Maloney (D- Queens/Manhattan) pointed out that the release of the $3.7 billion meant that the 110th Congress had provided an extra $67 billion over the last year, constituting the largest single funding increase in the 77-year history of the Department of Veterans Affairs.

As the Iraq War nears its 6th year, the additional funds, Maloney noted, will:

•Help deliver quality health care to 5.8 million patients, including about 263,000 veterans returning from Iraq and Afghanistan.

•Invest in much needed maintenance for VA healthcare facilities and treatment for returning veterans with physical disabilities, post traumatic stress disorder, traumatic brain injury and other serious medical conditions, and

•Reduce the backlog of an estimated 400,000 veterans' claims for earned benefits by adding 1,800 claims processors to the VA workforce.
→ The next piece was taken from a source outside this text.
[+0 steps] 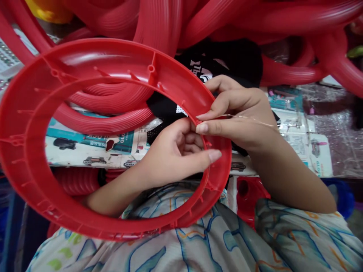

Maloney added that the additional funding will expand on initial moves taken by the current 110th Congress at the beginning of 2007 which included increasing veterans' health care and benefits by $5.2 billion to improved care and cut red tape for veterans who had been waiting 177 days on average to receive their earned benefits.

"With a median annual income of $23,000, most veterans receiving VA health care are struggling to reach the middle class," Maloney noted.

The lawmaker, who has been in the forefront of the fight for veterans' benefits, said the latest increase won widespread support and praise from America's leading veterans' organizations, including the American Legion, Veterans of Foreign Wars, Military Officers Association of America, Paralyzed Veterans of America, AmVets, Iraq and Afghanistan Veterans of America, the National Association for Uniformed Services and Disabled American Veterans.

Last year, the nation was shocked to learn that the Walter Reed Hospital in Washington and other veterans' facilities had deteriorated into squalor and decay.

This, Maloney declared, was simply unacceptable. Seriously wounded fighting men and women deserved much better, she said.

"America can and must do better," she stated. "Coupled with badly needed reforms proposed in the Wounded Veterans Act, this significant increase in veterans' funding will at long last help remedy this gross injustice."

The lawmaker said she was gratified that the Bush Administration had finally agreed to join with Congress and release the funds.